Your "explanation" of things contains the usual amount of hand-waving and pseudo-scientific jargon that most ID folks seem to come up with, so it's as good as any other explanation I've read. Unfortunately, none of it is measurable, none of it is testable, and, therefore, none of it is science. Your theory, and all those of other Intelligent Design proponents, is as good as L. Ron Hubbard's "theta", or George Lucas' "force."

ID is nothing other than a manufactured vehicle to bring the teaching of "religion" (read: Jesus) to more people, and to do so under the guise of science education. ID's basic premise is "(science) + (???) = (an explanation of Life, The Universe, and Everything)" and the (???), no matter how they try to dance around it, is always "God." When you ask for data which supports the existence of God, all you get is flawed, circular logic like "well, evolution doesn't explain X, so X proves the existence of God."

Many ID folks will even admit that they cannot provide data to support the "God" part of their equation, but insist that the theory still warrants serious discussion in science classes.

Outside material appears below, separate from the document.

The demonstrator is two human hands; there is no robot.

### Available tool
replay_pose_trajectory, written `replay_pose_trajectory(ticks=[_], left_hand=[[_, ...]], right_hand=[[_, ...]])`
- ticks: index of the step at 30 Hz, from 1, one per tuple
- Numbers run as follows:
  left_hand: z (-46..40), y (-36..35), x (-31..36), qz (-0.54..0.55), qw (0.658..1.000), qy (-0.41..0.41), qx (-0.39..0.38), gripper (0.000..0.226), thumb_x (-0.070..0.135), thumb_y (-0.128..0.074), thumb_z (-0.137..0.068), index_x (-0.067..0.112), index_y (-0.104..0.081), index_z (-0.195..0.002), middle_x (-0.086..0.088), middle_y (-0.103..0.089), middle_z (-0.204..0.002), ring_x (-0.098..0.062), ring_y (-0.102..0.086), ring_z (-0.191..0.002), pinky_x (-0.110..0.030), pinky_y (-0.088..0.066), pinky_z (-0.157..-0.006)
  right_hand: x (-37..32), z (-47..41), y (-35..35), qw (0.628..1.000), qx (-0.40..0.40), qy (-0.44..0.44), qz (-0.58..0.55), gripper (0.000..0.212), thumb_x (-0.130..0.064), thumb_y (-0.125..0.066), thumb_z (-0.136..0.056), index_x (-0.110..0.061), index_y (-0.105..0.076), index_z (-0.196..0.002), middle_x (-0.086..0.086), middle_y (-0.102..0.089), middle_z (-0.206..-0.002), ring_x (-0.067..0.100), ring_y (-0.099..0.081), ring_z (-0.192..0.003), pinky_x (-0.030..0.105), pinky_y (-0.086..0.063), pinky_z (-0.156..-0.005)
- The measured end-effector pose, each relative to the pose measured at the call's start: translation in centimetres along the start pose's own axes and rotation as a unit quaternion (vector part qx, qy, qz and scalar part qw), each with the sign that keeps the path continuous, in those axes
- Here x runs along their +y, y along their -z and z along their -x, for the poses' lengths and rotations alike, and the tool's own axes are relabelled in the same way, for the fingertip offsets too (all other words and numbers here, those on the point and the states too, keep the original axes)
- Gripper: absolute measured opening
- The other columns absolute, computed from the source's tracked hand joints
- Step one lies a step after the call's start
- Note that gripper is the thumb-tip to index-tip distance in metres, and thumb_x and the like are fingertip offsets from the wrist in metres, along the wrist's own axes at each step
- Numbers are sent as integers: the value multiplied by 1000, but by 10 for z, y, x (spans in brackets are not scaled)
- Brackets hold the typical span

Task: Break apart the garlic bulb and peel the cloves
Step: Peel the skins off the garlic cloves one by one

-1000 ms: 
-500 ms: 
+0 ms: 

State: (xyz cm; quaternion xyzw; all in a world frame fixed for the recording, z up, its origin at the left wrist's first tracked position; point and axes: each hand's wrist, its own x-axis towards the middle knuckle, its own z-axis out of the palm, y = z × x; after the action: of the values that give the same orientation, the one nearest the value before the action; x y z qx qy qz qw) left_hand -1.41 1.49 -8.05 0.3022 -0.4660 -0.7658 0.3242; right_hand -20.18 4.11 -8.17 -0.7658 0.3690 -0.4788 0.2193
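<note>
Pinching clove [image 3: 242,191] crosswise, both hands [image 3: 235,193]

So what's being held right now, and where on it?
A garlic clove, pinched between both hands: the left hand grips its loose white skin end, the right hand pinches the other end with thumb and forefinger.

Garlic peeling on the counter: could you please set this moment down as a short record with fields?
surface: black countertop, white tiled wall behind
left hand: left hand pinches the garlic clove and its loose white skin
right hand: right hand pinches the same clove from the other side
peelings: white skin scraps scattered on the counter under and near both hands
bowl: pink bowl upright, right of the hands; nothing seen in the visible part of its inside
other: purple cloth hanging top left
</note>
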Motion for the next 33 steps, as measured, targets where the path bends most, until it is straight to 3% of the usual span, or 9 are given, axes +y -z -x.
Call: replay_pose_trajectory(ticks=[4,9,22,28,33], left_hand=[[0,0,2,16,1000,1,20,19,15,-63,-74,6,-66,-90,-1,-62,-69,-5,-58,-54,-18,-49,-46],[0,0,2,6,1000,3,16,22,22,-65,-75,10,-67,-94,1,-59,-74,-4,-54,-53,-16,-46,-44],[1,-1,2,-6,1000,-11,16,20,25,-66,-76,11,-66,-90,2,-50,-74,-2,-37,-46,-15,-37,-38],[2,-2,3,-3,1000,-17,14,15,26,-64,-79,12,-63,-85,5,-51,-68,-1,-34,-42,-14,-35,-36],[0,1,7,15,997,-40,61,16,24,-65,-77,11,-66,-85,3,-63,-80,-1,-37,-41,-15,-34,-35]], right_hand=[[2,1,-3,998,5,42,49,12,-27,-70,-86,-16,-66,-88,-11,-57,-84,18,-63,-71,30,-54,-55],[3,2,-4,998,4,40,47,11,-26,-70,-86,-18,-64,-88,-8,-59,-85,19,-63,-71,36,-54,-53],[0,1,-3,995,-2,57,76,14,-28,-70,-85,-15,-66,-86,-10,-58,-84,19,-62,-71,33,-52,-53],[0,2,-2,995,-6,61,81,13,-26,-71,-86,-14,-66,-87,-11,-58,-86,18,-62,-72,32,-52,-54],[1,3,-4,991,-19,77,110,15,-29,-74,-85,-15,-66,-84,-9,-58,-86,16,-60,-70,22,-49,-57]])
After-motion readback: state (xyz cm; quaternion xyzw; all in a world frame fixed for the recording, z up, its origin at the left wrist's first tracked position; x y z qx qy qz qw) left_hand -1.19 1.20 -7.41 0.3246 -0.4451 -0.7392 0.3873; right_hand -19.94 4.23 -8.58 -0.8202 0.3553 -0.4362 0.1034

Science did not get where it is today by throwing one's arms up in the air and saying "well, we can't explain this huge, gaping hole in the foundation of our theory, but let's teach it as fact anyway!" Instead of starting out with a hypothesis and conducting experiments to test it, ID started out with a desired conclusion, and fills in whatever "evidence" people will believe to reach that desired conclusion. That's not the scientific method I remember.

Evolution is not a perfect theory. Natural selection doesn't always follow the patterns that we expect it to. But conveniently injecting the fudge factor of "God" into the equation undermines scientific progress. Let's keep Jesus in religion classes where he belongs. Or, if you insist on teaching ID in science class, I insist that this be taught as well.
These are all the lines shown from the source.